What you need to do: Which of the lines below include the word "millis"? Pull each one out.

Record excerpts:
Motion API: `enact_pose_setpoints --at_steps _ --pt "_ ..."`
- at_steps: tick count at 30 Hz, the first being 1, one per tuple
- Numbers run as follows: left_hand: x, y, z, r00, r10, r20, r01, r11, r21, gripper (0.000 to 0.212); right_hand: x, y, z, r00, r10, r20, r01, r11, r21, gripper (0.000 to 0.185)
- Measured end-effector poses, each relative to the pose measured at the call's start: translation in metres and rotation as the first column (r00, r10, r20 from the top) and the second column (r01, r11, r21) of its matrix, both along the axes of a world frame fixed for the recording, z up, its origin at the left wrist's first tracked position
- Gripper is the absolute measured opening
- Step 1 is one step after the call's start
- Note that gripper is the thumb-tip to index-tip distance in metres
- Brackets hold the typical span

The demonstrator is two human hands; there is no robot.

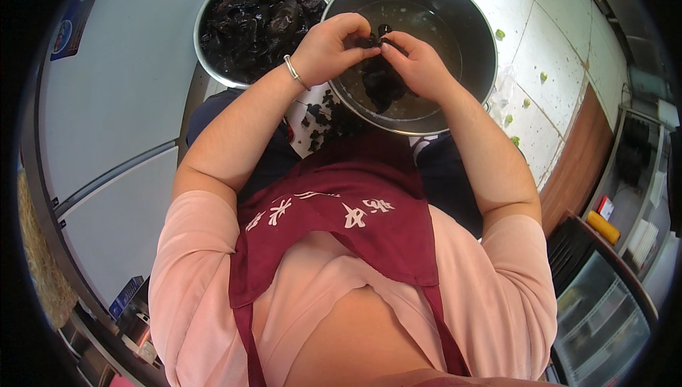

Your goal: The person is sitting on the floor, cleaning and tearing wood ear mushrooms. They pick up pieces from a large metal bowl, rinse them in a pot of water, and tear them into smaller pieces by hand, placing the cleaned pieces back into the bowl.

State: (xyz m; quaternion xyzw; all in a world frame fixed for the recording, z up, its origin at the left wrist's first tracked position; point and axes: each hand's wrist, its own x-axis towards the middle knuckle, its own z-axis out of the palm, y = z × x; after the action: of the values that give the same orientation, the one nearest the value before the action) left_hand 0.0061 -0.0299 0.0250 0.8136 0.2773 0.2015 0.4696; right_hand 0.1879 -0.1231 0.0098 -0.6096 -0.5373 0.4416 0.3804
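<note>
Over a large metal pot [477, 41] of cloudy water [426, 25], both my hands pinch a dark piece of what looks like soaked wood ear fungus [382, 81]. My left hand [333, 46], with a bracelet at the wrist, grips its upper edge between thumb and fingers. My right hand [421, 65] grips the same piece from the other side, fingertips close to the left ones. The dark piece hangs down between them above the water. To the left, a round metal basin [200, 54] is heaped with wet, glossy wood ear fungus [261, 22].
Small dark scraps [325, 120] lie on the floor between the basin, the pot and my legs. Green bits [543, 76] and a clear plastic bag [503, 91] lie on the tiled floor [554, 25] at right. A white refrigerator [122, 78] stands at left, a glass-fronted cabinet [605, 302] at lower right.
</note>
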Motion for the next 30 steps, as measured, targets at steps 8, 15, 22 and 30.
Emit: enact_pose_setpoints --at_steps 8,15,22,30 --pt "-0.003 0.002 -0.001 0.995 -0.012 -0.101 0.014 1.000 0.024 0.019 -0.004 0.000 0.012 0.997 0.018 0.079 -0.014 0.999 -0.052 0.030" --pt "-0.011 0.019 -0.006 0.986 0.087 -0.139 -0.100 0.991 -0.084 0.022 -0.001 0.004 0.003 0.996 -0.010 -0.088 -0.001 0.992 -0.126 0.029" --pt "-0.055 0.072 -0.007 0.939 0.333 -0.085 -0.340 0.867 -0.364 0.028 0.003 0.006 0.001 0.999 0.000 0.044 0.003 0.998 -0.069 0.029" --pt "-0.165 0.200 -0.031 0.746 0.647 -0.161 -0.661 0.685 -0.308 0.023 0.002 0.002 0.009 0.998 -0.002 0.058 0.008 0.995 -0.100 0.028"
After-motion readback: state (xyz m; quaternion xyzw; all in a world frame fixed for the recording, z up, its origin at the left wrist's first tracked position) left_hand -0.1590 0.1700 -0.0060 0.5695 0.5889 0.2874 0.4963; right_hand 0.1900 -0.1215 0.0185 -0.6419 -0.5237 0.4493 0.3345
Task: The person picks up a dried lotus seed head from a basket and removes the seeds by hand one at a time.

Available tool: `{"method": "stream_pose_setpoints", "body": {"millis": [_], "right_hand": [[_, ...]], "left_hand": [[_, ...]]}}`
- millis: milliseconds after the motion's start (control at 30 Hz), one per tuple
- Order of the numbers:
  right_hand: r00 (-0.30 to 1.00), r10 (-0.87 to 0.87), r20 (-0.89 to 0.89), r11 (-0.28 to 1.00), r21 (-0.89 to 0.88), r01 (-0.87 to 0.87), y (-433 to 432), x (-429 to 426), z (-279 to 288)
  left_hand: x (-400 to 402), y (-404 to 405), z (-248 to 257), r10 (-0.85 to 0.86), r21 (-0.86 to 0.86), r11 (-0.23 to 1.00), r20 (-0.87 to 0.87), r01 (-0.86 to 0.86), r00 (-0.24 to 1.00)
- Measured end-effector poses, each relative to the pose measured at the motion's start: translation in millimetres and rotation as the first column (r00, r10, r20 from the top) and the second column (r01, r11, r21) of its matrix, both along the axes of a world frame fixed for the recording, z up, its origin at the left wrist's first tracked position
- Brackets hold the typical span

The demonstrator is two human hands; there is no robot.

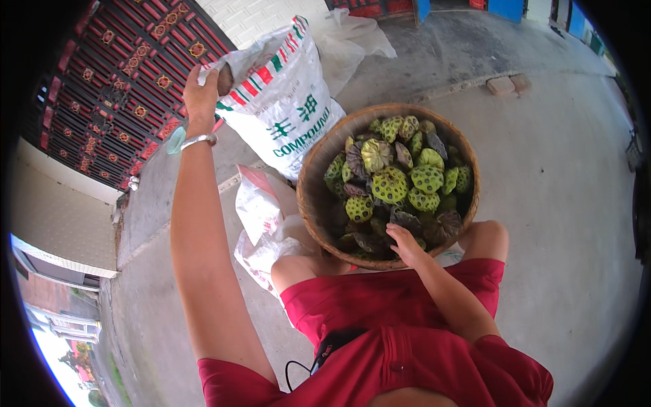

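Observation:
With my left hand point(200, 96) I grip the upper left rim of a white woven plastic sack point(290, 109), which stands upright with its mouth open. Something brown point(225, 80) shows at the mouth beside my thumb; what it is, I cannot tell. A round woven basket point(311, 203) full of lotus seed pods point(389, 185), some green and some dark and withered, stands between my knees. My right hand point(408, 248) reaches over the near rim, its fingers apart beside a dark pod point(404, 219). Whether they touch the pod is unclear.
White and pink plastic sacks point(259, 203) lie crumpled left of the basket. Behind the upright sack is a translucent plastic sheet point(351, 46). Bricks point(501, 85) rest on the concrete floor point(554, 203) at the far right. A red and black metal gate point(122, 86) stands at the left.

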State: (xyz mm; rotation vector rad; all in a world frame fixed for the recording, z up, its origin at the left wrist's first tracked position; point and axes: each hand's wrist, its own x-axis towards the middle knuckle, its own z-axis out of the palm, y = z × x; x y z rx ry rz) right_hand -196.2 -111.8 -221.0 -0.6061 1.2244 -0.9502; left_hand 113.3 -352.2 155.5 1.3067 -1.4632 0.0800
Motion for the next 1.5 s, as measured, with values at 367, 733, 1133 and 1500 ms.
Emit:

Task solution:
Available tool: `{"method": "stream_pose_setpoints", "body": {"millis": [_], "right_hand": [[_, ...]], "left_hand": [[_, ...]]}}`
- millis: milliseconds after the motion's start (control at 30 Hz), one per tuple

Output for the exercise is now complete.